Es scheint diskriminierend, wie ein Rechtsexperte von der Automobilorganisation TCS in den Medien zitiert wurde. Doch diese Praxis ist vollkommen rechtens.
Wenn man dies mit dem Prinzip der “Wirtschaftsfreiheit” kombiniert, das in der Schweizer Verfassung verankert ist und den privaten Unternehmen (aber nicht den öffentlichen) erlaubt, ihre Prämien frei zu bestimmen, dann ist dies auch erlaubt.
“Bei der Versicherung von Fahrzeugen wird neben Geschlecht, Alter und Wohnort auch die Nationalität berücksichtigt”, betont der Experte. “Das ist erlaubt, wenn der Versicherer objektiv begründen kann, warum er diese Kriterien verwendet.”
Beispielsweise kann die Versicherungsgesellschaft Statistiken über Unfälle anführen, um zu erklären, warum Fahrer einer bestimmten Nationalität höhere Prämien zahlen müssen als ihre Schweizer oder andere ausländische Kollegen.
Was bedeutet dies in Zahlen?
Im Vergleich zu einem durchschnittlichen Prämienbetrag von 1.912 Franken pro Jahr für einen Schweizer Fahrer zahlen Fahrer aus Kosovo 3.178 Franken, aus Nordmazedonien 3.169 Franken und aus der Türkei 3.127 Franken.
Das ist viel höher als die Normen für Fahrer aus dem EU-Land, die von 2.304 Franken für Portugiesen bis 1.910 Franken für Deutsche reichen.
Trotzdem gibt es keine rechtliche Grundlage für diskriminierende Praktiken, die auf unverantwortlichen, abusiven oder willkürlichen Gründen basieren, wie der Rechtsexperte betont.
Welche Regeln sollten die Versicherungsgesellschaften beachten?
Die Bundesbehörde für Justiz hat Regeln für das Kriterium der Nationalität festgelegt, einschließlich:
* Versicherungsgesellschaften dürfen keine Personen aufgrund ihrer Nationalität ausschließen. Wenn sie die Nationalität als Bewertungskriterium verwenden, müssen sie es für alle Policenhalter anwenden, nicht nur für Ausländer.
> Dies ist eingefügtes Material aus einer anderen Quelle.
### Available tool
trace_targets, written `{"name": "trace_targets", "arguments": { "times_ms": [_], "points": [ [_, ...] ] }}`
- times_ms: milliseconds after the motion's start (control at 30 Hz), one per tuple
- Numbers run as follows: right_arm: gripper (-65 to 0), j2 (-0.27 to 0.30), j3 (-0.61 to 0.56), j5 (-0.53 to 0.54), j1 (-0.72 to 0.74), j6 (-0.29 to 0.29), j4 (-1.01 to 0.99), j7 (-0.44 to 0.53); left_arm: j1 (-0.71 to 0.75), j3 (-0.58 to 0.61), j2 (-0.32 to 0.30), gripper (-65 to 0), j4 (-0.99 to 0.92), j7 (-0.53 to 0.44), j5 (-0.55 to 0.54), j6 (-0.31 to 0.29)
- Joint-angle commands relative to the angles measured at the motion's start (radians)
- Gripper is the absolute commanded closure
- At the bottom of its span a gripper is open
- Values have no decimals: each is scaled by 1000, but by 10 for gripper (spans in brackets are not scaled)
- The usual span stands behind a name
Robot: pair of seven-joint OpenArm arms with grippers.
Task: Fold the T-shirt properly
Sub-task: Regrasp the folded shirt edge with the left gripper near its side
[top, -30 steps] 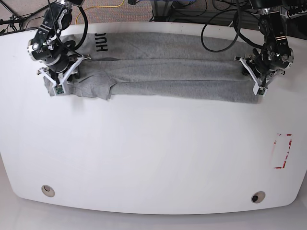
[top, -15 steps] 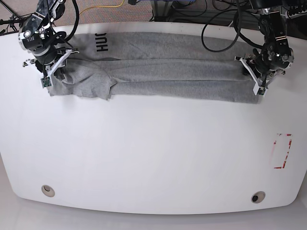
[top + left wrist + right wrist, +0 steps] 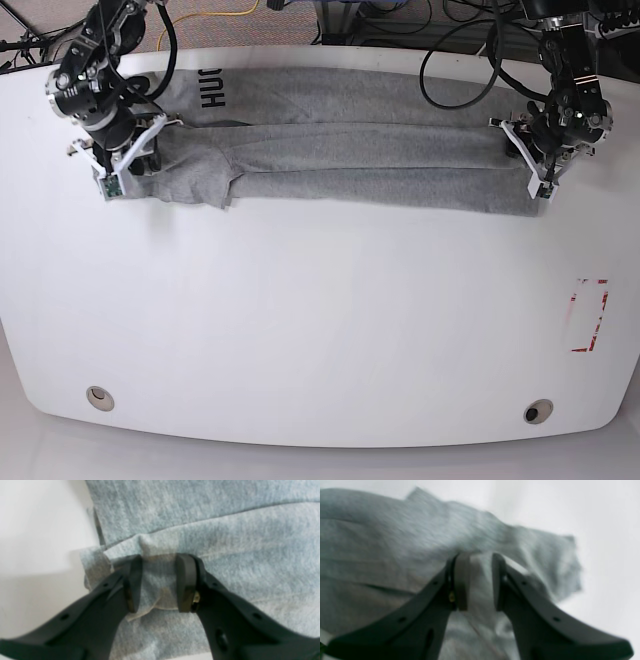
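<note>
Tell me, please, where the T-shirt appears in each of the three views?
Base: the T-shirt lies as a long band across the far part of the table.
Left wrist: it fills the right and centre.
Right wrist: it fills the left and centre.
Shared landmark: the white table.

Gripper: left gripper, black, jaws clamped on a raised pinch of cloth.
Cloth: T-shirt, heather-grey, lying ahead of and under the fingers; a fold edge runs just beyond the tips.
Surface: white table, off the left finger.
</note>
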Motion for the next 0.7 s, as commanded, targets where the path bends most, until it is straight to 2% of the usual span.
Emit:
{"name": "trace_targets", "arguments": {
  "times_ms": [0,300,667],
  "points": [
    [-138,7,-25,-37,41,0,-47,19,-1,-2,-12,-204,5,21,24,5],
    [-138,-13,-26,-174,66,0,-125,71,-1,-2,-12,-204,5,21,24,5],
    [-138,-10,-30,-181,-83,0,-21,68,-1,-6,-12,-204,5,21,24,5]
  ]
}}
* Sie müssen klare Statistiken über ihre Bewertungskriterien führen.
* Der Faktor “Nationalität” darf nur auf der Grundlage faktischer Überlegungen verwendet werden, die mit dem Risiko zusammenhängen.
* Sie müssen regelmäßig ihre Kriterien anpassen, wenn neue Daten über das Risiko vorliegen.
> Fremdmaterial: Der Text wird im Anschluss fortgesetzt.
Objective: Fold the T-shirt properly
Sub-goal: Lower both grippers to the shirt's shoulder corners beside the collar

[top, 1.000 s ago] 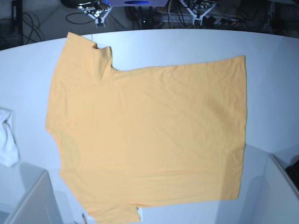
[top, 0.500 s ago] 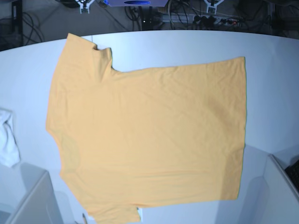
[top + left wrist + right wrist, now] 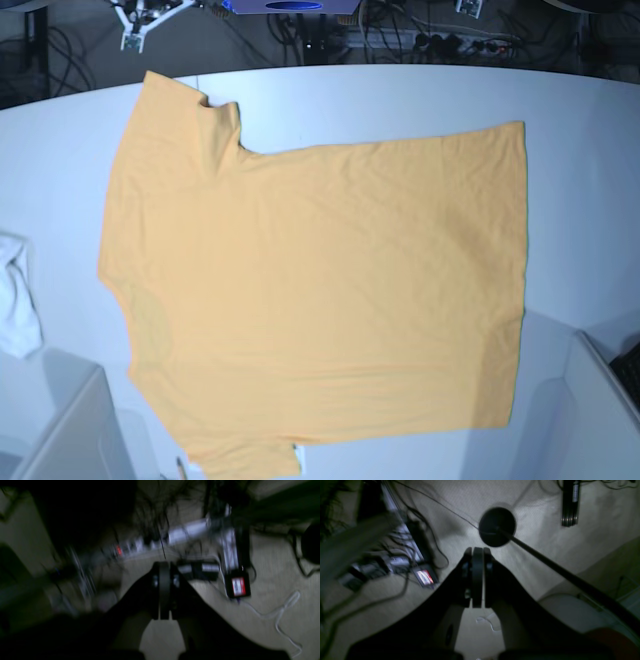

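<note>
The yellow-orange T-shirt (image 3: 320,290) lies spread flat on the white table (image 3: 580,150), collar end to the left and hem to the right. One sleeve points to the far left corner, the other to the near edge. My right gripper (image 3: 477,551) is shut and empty, behind the table's far left edge (image 3: 135,25) over the floor. My left gripper (image 3: 162,566) is shut and empty, also over the floor behind the table, barely showing at the top of the base view (image 3: 468,6). Neither touches the shirt.
A small white cloth (image 3: 15,295) lies at the table's left edge. Grey bins stand at the near left (image 3: 70,430) and near right (image 3: 600,410). Cables and a power strip (image 3: 140,542) lie on the floor behind the table.
Both grippers have drawn back from the table's far edge, the right one moving left and the left one almost out of the base view. The shirt has not moved.
</note>
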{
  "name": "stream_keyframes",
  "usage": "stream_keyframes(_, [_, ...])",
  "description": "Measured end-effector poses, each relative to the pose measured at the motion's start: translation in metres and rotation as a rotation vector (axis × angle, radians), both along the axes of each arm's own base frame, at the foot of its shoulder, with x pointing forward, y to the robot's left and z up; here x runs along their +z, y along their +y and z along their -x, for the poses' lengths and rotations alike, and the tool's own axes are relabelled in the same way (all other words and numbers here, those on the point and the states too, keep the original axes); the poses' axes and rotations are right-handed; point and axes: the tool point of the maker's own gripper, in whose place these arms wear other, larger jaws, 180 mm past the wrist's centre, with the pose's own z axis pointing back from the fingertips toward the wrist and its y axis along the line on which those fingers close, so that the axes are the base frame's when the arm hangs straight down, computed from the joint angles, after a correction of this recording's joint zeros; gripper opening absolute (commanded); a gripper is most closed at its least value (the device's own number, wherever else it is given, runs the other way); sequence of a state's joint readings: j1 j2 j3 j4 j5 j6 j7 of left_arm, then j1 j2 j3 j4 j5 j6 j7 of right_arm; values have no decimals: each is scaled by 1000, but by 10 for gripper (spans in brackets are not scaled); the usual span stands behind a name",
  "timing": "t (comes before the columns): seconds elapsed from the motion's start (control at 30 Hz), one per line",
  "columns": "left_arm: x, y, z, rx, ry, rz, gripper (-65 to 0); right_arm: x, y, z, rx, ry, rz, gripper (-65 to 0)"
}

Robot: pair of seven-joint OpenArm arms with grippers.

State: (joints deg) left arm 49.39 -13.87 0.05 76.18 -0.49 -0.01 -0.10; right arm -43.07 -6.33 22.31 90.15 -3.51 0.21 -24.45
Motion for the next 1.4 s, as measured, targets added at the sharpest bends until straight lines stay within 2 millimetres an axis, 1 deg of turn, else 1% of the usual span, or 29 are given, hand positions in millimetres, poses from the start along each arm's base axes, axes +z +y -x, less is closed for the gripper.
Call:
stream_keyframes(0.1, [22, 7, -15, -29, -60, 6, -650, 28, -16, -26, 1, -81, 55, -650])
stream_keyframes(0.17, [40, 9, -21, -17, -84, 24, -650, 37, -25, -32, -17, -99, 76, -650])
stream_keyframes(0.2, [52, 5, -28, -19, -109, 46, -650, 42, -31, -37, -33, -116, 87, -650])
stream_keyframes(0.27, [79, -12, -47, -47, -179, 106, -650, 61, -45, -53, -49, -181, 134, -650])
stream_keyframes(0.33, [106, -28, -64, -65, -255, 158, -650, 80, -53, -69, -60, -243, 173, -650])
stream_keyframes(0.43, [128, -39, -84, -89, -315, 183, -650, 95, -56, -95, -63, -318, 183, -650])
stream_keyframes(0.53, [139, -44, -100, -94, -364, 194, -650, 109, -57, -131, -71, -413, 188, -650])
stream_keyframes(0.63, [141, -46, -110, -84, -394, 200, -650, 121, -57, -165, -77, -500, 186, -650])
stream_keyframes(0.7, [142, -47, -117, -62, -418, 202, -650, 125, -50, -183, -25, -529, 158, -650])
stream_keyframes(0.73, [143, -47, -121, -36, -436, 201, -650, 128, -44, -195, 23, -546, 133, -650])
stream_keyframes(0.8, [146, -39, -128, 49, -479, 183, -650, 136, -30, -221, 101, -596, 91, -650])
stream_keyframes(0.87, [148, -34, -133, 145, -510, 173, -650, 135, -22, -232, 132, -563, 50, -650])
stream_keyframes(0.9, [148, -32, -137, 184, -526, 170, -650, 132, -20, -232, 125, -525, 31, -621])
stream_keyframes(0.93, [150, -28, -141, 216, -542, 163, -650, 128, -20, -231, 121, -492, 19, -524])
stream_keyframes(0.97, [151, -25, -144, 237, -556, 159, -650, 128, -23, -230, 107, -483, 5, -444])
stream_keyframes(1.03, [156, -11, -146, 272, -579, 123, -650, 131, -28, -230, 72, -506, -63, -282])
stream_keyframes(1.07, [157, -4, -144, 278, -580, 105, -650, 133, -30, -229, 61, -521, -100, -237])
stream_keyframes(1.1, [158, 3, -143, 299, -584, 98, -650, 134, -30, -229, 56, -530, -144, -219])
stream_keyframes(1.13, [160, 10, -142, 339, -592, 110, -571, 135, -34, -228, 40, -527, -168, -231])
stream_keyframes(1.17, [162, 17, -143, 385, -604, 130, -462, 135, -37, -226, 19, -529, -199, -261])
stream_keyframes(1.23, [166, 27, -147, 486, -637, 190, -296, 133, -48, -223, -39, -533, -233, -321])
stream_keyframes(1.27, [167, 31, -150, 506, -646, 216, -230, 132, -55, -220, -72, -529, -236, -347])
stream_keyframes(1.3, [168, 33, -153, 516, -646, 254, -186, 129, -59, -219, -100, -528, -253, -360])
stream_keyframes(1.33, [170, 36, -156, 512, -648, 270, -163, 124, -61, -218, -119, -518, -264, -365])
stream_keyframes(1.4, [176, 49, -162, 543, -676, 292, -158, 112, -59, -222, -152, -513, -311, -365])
Erwartet man, dass sich die Versicherungsgesellschaften ändern?
Die Versicherungsgesellschaften haben diese Prämienmodelle über eine lange Zeit verwendet, aber laut einem neuen Vorschlag, der jetzt dem Parlament vorgelegt wird, sollen die Prämien nicht mehr auf der Nationalität, dem Alter oder dem Geschlecht der Fahrer basieren.
Dies würde die Schweiz in Einklang mit den bereits geltenden Regeln im Europäischen Wirtschaftsraum bringen.
Gibt es auch andere Versicherungsgesellschaften, die diese Praktiken anwenden?
Ja, solange sie privat sind, können sie es.
Die Versicherungsgesellschaften für Gesundheitsversicherung, Familienpolitik, Haftpflicht und andere private Versicherungen sind frei, die Kriterien der Nationalität auf der gleichen Grundlage (objektiv begründet) anzuwenden wie die Versicherungsgesellschaften für Fahrzeuge, obwohl es keinen Hinweis darauf gibt, dass sie dies tun.
Der einzige bemerkenswerte Ausnahmefall ist die obligatorische Gesundheitsversicherung (KVG/LaMal), die von privaten Versicherungsgesellschaften angeboten wird, aber streng von der Regierung reguliert wird.
Die einzigen Faktoren, die die Prämien von KVG/LaMal bestimmen, sind Alter, Wohnort, jährliche Abzüge und spezifischer Gesundheitsversicherungsplan.